The mine sits at the opposite pole: its security costs run every day of a planned 37-year life, while an attacker’s costs run only when it chooses to act. If the BLA’s aerial claims remain theatre, the threat model is unchanged; if they mature even modestly, the defender’s problem along the corridors becomes harder in a way that additional guards do not fix.

But the asymmetry is not unconditional. Barrick and the state command far greater financial resources than the insurgency. For the BLA, a drone programme that failed to produce results would consume funds a clandestine organisation cannot easily replace, although the documented systems are cheap enough that the downside is still bounded.

The money itself is also a target, and the tools for squeezing it predate the American loan mentioned earlier. Pakistan designated the BLA as a proscribed entity in 2006. The United States listed it as a Specially Designated Global Terrorist in 2019, and an executive order that September gave such listings teeth in the banking system: The Secretary of the Treasury can cut a foreign bank off from the US financial system if it knowingly handles significant transactions for the group, and can blacklist anyone who materially supports it. Neither happens automatically and both require a Treasury determination.

The 2025 Foreign Terrorist Organization designation added a different kind of pressure. Under the federal material-support statute, knowingly providing the group with support of almost any kind, whether money, training, equipment or personnel, is a crime that US prosecutors can charge. Mere contact is not enough, and the law’s knowledge and jurisdiction limits apply, but its reach extends well beyond bank transfers.

The approved EXIM loan adds no new legal tool; what it adds is interest.
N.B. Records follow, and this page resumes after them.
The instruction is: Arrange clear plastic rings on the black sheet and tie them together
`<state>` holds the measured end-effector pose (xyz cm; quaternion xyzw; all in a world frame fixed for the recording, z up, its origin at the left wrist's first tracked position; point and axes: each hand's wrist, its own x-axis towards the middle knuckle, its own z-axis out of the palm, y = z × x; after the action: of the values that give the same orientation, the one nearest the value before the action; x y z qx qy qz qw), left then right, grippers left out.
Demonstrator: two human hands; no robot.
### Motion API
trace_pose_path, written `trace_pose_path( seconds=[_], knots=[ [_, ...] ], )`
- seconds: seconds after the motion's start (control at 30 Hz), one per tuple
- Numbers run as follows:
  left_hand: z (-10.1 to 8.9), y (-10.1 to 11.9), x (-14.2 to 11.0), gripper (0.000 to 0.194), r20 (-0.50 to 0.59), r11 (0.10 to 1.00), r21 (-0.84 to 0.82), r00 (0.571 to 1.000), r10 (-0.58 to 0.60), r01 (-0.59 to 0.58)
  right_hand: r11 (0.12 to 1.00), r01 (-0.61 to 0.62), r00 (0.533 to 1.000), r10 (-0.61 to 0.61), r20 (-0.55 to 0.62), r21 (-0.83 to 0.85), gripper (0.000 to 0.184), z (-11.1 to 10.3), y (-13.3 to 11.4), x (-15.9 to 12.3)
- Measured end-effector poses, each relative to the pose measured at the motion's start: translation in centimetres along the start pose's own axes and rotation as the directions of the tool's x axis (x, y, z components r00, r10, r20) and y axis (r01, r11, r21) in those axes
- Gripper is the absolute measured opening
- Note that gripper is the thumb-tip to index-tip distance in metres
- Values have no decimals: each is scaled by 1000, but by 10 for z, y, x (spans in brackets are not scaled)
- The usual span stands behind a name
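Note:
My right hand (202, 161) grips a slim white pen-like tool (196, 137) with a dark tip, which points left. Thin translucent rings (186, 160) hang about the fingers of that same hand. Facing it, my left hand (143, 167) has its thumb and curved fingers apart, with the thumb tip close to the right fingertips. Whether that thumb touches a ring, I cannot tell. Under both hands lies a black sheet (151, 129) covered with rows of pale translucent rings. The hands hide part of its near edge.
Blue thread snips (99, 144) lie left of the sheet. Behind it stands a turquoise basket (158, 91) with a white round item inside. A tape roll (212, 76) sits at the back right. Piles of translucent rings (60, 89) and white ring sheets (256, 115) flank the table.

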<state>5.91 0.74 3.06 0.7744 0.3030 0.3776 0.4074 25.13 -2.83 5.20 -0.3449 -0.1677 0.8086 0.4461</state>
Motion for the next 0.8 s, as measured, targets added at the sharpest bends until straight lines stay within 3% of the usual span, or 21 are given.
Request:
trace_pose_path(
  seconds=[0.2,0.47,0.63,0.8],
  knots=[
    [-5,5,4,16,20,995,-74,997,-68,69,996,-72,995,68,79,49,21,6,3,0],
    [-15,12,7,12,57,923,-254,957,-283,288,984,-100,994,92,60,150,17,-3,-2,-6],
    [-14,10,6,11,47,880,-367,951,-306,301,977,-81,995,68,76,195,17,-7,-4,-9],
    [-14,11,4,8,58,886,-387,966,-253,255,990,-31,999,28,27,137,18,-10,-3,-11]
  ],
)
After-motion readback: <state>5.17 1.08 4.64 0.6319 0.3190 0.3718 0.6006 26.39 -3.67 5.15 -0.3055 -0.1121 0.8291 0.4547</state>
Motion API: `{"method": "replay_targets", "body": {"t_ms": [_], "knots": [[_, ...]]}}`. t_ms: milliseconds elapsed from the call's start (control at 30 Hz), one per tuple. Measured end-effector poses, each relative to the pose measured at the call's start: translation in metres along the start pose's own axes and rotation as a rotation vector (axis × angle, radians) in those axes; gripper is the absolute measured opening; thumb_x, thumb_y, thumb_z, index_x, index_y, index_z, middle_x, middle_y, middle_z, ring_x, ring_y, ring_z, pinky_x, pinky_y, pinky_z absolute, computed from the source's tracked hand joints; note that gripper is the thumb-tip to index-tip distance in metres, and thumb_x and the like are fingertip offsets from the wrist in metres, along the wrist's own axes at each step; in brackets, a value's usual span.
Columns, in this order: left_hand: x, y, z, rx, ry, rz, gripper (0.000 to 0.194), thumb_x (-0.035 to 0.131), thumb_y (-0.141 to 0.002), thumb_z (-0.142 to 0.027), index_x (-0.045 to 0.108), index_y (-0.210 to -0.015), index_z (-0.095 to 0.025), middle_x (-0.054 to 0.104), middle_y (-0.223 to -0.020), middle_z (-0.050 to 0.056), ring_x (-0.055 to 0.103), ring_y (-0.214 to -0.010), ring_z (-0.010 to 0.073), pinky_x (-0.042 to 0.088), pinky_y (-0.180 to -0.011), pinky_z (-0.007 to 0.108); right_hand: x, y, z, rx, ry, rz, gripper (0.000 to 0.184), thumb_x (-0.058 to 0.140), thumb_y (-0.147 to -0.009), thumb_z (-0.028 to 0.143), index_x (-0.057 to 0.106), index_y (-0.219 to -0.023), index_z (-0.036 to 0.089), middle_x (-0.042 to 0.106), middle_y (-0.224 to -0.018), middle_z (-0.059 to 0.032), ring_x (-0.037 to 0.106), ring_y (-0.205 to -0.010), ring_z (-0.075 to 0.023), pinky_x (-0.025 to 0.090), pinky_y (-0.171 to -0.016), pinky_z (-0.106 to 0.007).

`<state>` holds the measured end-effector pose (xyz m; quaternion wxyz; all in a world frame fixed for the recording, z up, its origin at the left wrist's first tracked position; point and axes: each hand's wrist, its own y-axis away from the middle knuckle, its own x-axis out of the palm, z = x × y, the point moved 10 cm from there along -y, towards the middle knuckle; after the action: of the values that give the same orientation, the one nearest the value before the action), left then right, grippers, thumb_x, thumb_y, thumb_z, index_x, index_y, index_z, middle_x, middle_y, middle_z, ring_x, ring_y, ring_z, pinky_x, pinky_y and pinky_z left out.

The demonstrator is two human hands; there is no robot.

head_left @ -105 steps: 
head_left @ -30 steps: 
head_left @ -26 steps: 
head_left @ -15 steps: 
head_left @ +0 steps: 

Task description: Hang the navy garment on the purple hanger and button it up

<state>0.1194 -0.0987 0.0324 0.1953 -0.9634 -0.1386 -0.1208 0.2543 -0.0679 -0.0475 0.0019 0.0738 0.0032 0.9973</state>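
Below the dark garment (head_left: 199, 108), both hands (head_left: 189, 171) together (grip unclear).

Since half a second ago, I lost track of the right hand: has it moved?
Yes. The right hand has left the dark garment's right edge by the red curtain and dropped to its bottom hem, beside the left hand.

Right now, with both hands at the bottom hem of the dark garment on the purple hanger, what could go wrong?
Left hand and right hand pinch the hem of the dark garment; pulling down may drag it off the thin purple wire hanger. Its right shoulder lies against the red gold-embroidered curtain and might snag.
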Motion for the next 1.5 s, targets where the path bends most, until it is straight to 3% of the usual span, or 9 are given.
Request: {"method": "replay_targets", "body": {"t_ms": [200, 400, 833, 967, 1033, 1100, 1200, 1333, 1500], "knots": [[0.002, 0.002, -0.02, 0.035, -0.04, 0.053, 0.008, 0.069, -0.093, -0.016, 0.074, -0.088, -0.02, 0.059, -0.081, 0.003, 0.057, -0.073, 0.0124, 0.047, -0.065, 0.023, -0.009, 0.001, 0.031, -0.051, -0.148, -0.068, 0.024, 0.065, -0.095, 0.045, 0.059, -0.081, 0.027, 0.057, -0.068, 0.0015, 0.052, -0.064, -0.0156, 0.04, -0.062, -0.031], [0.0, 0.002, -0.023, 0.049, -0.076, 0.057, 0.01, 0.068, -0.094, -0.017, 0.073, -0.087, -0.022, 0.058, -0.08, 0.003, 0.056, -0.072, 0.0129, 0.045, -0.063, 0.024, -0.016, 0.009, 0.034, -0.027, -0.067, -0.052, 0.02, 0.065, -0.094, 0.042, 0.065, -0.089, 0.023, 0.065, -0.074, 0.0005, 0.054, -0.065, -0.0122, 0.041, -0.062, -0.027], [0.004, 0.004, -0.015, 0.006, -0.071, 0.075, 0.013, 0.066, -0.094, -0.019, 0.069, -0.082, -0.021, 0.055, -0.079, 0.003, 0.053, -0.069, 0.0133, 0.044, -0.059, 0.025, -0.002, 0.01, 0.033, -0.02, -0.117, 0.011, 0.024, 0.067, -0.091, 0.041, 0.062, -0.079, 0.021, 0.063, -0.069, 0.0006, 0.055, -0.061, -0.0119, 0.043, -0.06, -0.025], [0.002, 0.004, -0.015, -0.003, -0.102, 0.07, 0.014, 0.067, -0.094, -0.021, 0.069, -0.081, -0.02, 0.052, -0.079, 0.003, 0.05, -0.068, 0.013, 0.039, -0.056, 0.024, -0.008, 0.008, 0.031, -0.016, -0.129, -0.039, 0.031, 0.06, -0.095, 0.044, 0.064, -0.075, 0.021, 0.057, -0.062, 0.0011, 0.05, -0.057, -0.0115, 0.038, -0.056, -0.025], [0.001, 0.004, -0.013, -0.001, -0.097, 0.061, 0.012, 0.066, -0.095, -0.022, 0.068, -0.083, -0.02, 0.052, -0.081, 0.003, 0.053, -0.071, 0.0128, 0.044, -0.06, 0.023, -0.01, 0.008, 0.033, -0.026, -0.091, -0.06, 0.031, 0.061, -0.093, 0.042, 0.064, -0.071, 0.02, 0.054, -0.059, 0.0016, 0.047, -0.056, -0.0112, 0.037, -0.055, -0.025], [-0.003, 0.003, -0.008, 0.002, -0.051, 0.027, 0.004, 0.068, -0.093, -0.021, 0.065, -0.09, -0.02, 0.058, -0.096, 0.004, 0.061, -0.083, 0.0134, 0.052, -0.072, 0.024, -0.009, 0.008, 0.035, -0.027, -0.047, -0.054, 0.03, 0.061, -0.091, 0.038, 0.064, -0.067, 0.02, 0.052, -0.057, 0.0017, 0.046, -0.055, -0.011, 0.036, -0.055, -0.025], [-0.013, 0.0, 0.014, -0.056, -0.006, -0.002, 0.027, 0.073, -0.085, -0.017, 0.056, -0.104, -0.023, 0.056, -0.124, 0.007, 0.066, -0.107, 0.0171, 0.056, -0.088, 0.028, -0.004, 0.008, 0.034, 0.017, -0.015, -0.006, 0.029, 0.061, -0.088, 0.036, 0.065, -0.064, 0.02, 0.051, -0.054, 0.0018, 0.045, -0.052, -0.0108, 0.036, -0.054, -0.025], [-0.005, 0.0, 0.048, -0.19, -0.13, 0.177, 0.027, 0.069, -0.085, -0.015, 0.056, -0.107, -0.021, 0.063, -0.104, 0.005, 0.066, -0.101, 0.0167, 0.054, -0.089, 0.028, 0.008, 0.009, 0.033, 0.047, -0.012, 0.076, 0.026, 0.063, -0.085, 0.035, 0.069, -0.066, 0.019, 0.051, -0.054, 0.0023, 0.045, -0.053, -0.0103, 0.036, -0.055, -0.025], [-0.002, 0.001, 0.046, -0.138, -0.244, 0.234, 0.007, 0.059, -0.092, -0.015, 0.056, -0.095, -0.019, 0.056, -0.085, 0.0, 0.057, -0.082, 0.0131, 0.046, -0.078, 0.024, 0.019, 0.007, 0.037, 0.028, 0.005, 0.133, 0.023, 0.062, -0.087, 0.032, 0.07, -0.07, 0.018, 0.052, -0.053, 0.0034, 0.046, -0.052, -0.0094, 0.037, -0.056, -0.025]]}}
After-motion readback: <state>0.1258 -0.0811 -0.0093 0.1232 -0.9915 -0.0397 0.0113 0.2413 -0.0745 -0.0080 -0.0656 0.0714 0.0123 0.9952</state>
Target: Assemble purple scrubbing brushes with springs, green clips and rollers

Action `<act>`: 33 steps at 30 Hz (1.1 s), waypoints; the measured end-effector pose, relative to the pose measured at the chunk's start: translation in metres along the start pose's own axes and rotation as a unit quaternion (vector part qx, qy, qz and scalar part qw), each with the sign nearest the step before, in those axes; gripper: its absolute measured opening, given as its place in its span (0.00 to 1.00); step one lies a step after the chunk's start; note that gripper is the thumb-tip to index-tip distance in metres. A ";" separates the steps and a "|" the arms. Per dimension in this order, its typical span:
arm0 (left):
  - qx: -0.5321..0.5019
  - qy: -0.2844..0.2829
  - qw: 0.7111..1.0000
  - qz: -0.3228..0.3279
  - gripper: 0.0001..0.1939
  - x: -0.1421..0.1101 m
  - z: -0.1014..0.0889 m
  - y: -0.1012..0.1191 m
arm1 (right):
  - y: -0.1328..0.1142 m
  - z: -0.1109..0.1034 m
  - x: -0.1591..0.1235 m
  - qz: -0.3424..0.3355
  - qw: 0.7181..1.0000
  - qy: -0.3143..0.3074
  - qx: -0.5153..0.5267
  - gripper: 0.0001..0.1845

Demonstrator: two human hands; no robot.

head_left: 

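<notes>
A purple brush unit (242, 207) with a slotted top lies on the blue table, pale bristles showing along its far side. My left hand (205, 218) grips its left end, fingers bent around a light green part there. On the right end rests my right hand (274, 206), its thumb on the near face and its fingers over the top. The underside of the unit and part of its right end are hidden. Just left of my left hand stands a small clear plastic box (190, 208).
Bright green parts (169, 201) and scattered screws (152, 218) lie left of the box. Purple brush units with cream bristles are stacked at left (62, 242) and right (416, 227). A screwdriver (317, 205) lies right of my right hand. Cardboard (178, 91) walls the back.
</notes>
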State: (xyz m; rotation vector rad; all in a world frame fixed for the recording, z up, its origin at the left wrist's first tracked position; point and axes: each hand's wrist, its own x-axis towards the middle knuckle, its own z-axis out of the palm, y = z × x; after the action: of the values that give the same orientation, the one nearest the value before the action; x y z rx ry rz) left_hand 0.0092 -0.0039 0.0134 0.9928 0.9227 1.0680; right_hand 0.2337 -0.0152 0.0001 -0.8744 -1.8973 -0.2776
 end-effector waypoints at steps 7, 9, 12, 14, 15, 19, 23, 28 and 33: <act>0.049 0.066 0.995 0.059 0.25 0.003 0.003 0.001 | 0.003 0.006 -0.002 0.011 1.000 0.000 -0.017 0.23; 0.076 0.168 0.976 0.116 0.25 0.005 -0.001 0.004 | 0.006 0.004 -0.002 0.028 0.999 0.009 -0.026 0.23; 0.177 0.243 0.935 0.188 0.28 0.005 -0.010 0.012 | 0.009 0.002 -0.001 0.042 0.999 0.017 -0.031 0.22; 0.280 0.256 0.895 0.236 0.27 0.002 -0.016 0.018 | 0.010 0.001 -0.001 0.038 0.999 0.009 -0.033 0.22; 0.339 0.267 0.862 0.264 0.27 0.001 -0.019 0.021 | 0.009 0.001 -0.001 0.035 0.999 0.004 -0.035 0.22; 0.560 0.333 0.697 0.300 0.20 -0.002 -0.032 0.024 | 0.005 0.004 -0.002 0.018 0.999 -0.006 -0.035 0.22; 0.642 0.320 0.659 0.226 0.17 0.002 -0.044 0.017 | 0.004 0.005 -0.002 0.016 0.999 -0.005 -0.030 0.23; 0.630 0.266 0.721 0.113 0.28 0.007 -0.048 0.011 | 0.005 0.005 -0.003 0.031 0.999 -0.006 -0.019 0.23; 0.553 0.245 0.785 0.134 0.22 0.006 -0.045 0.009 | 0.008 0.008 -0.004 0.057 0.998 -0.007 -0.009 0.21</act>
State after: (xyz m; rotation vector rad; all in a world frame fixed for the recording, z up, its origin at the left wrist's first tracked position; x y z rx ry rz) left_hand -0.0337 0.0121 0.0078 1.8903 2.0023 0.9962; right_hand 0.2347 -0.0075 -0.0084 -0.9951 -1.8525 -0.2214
Washington now holds a concrete prospective fiscal and export stake in the project’s continuity. That stake may strengthen the incentive for US agencies to trace and disrupt financing beyond Pakistan’s reach, but this is an inference rather than an announced policy.

How hard any of this could bite is unknowable from outside. There are no reliable public figures establishing the group’s income, its drone budget or the weight of any single funding stream. The same caution applies to smuggling across the Iranian border: if it feeds the group’s finances, weaker enforcement would loosen a revenue stream Islamabad is trying to squeeze, but public evidence does not establish its scale.

Kolpur_Balochistan_-_moving_train_at_Bolan_Balochistan.jpg
A train near Kolpur in the Bolan Pass, the highest operational station on Pakistan’s rail network. Reko Diq’s concentrate would descend this corridor to reach Port Qasim. Photo: Arslan Arshad, via Wikimedia Commons, licensed under CC BY-SA 4.0.

Can the Saindak model scale?

Pakistan already has proof that it can extract and export mineral wealth in Balochistan. Saindak, a smaller copper and gold mine in Chagai District, recorded annual losses under state management before being leased to a Chinese operator in 2002. It has operated ever since under a security model involving the military.

Saindak_Gold_Project.jpg
A mine pit at the Saindak copper-gold project in Chagai District, photographed in 2016. Saindak is substantially smaller than the planned Reko Diq development. Photo: Faiqah A Jabbar, via Wikimedia Commons, licensed under CC BY-SA 4.0.

According to Pakistan’s state news agency, Saindak produced 290,000 tonnes of copper and generated nearly $2.6 billion in foreign exchange over 20 years. Pakistan’s copper exports, led almost entirely by Saindak, exceeded $800 million in 2024.

However, Saindak is smaller and primarily served by road. Reko Diq is far larger and designed around rail. Saindak answers whether Pakistan can mine in Balochistan, but it cannot answer whether that model can scale to a much larger logistical system.


Can development weaken the insurgency?

Alongside conventional security, Reko Diq is pursuing a development strategy. Under the Mineral Agreement, Balochistan receives advance royalties before production: $5 million in the first year, $7.5 million in the second and $10 million a year thereafter until commercial production. The payments are capped at $50 million and partly credited against the province’s separate 5 per cent net smelter return royalty during the first production years.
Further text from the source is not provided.